Work instruction:
Your job is to return every line in the data holding the string "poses".

Material shown:
================================
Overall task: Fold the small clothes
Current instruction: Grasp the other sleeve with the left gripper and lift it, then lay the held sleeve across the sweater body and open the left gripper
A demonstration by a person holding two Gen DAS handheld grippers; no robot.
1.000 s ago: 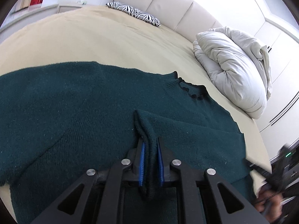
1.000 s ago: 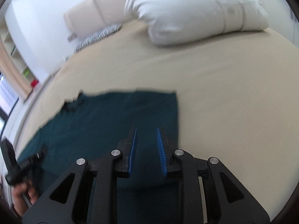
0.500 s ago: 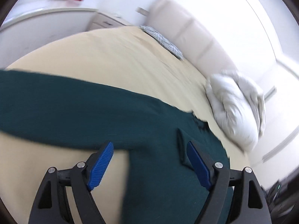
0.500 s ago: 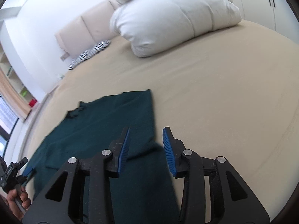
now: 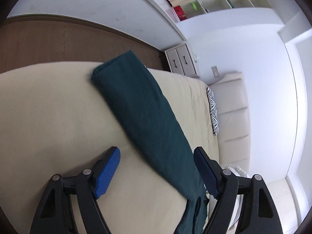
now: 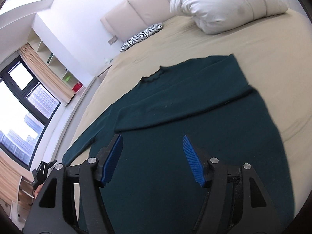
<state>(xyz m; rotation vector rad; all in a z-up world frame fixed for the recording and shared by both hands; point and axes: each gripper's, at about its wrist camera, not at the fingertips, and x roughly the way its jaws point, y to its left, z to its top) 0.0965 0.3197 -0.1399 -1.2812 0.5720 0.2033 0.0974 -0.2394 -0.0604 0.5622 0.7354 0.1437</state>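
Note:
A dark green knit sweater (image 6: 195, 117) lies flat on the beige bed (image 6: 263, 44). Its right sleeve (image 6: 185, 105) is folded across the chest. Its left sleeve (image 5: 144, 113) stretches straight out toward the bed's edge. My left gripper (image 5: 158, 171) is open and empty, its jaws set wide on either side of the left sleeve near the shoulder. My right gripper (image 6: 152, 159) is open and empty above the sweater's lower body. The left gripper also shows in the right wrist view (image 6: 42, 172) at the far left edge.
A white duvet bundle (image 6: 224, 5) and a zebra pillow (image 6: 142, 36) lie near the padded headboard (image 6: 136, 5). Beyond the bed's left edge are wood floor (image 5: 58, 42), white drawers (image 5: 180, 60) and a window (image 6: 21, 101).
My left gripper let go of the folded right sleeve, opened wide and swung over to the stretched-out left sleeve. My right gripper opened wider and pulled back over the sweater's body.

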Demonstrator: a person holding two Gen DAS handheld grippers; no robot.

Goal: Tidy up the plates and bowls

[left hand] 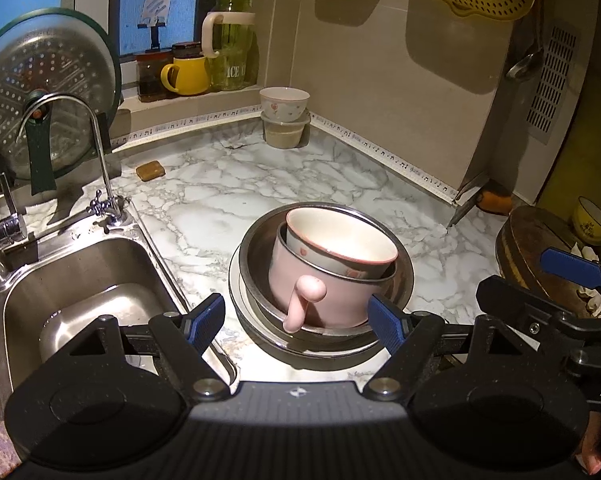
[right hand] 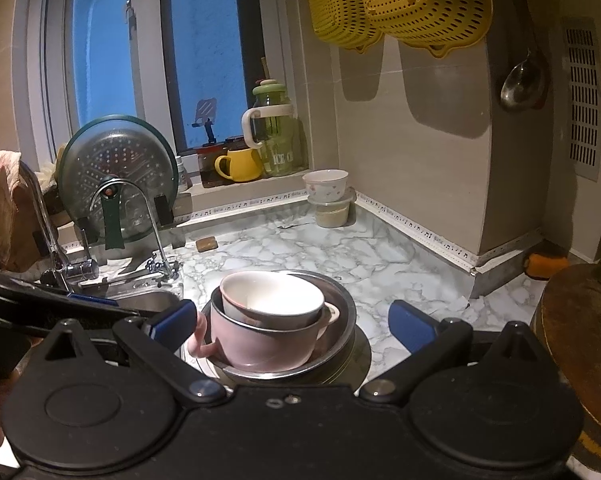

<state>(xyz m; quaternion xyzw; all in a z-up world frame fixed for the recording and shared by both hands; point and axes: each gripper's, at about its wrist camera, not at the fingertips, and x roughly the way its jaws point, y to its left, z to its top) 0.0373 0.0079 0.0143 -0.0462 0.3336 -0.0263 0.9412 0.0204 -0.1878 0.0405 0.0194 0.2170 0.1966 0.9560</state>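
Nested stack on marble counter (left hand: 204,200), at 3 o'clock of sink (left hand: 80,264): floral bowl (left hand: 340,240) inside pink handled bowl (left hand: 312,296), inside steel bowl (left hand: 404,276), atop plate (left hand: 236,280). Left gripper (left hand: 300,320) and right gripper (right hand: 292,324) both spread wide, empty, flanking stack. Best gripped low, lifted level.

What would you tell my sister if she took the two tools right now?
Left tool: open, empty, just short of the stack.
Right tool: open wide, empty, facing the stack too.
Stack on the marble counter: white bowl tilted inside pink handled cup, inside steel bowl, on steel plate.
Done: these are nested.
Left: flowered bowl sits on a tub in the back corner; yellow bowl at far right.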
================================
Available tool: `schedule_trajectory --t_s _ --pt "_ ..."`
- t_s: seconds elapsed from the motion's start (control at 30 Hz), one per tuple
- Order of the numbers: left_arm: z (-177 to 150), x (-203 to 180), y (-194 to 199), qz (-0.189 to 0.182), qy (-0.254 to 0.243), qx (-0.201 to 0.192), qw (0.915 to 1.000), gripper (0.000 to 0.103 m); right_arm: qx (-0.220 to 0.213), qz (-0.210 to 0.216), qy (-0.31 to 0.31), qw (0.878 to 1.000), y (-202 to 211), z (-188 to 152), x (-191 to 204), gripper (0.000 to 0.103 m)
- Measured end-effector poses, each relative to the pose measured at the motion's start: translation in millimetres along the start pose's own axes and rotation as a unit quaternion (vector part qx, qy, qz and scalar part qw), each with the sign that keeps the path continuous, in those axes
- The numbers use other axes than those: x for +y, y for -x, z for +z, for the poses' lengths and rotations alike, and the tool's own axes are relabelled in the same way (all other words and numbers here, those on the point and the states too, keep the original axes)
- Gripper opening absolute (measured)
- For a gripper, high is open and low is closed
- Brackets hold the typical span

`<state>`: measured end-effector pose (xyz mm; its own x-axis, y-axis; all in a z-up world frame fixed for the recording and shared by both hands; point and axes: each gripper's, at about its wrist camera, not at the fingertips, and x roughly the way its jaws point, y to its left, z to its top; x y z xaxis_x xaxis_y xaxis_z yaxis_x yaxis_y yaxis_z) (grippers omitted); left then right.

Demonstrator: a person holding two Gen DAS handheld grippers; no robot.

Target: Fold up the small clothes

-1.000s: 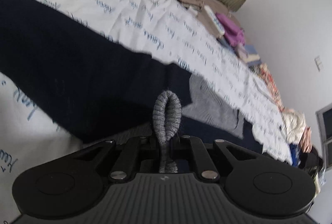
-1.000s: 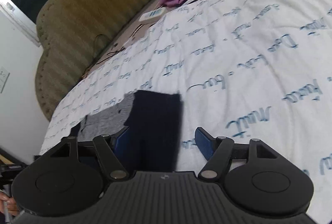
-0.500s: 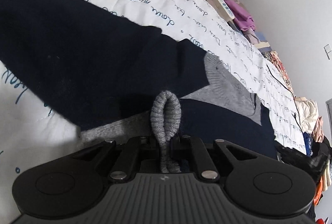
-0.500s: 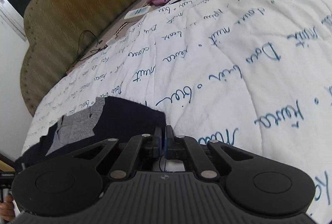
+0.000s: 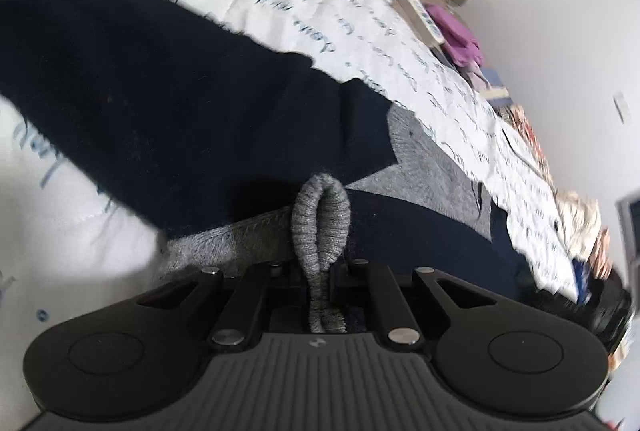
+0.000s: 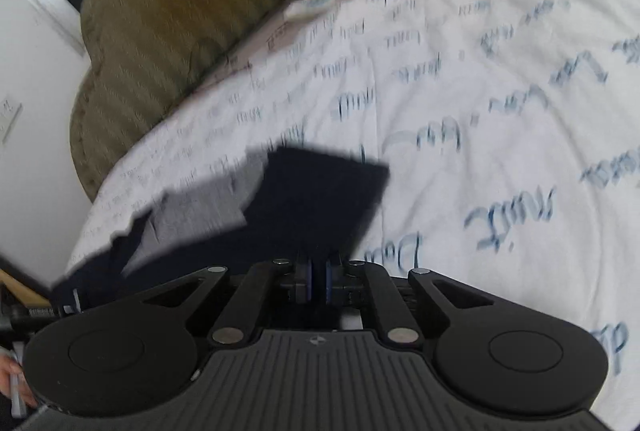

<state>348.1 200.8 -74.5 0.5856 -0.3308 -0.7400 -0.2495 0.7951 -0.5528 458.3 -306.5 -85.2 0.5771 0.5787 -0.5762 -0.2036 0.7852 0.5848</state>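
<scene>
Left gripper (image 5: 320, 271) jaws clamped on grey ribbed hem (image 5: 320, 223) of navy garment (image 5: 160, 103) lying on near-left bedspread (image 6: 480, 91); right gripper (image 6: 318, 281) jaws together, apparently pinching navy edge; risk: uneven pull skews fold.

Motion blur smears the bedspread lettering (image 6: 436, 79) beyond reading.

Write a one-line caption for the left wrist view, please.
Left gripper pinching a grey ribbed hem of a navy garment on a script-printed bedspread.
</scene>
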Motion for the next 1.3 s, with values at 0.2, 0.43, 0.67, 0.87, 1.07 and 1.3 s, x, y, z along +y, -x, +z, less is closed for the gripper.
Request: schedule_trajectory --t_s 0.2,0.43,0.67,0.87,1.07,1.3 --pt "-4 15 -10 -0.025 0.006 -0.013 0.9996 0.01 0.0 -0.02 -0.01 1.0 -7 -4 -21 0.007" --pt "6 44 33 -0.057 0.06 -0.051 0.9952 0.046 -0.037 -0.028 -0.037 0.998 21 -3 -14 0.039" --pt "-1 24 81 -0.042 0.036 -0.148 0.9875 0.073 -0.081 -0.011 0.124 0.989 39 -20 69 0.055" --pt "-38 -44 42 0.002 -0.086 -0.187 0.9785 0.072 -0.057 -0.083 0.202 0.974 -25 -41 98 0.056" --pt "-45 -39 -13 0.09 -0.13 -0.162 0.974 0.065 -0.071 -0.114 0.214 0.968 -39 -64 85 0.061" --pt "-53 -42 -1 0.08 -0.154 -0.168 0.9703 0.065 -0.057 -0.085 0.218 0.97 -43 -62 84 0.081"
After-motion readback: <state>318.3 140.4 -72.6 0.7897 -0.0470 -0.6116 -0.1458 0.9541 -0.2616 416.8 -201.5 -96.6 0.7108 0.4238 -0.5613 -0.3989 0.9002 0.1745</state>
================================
Your response:
- Measured end-effector poses, each relative to the pose measured at the motion's start: translation in millimetres along the start pose's own axes and rotation as a unit quaternion (vector part qx, qy, qz and scalar part qw), each with the sign that keeps the path continuous, in those axes
- The numbers use other axes than those: x for +y, y for -x, z for +z, for the poses' lengths and rotations alike, and the tool's own axes are relabelled in the same way (all other words and numbers here, those on the point and the states too, keep the original axes)

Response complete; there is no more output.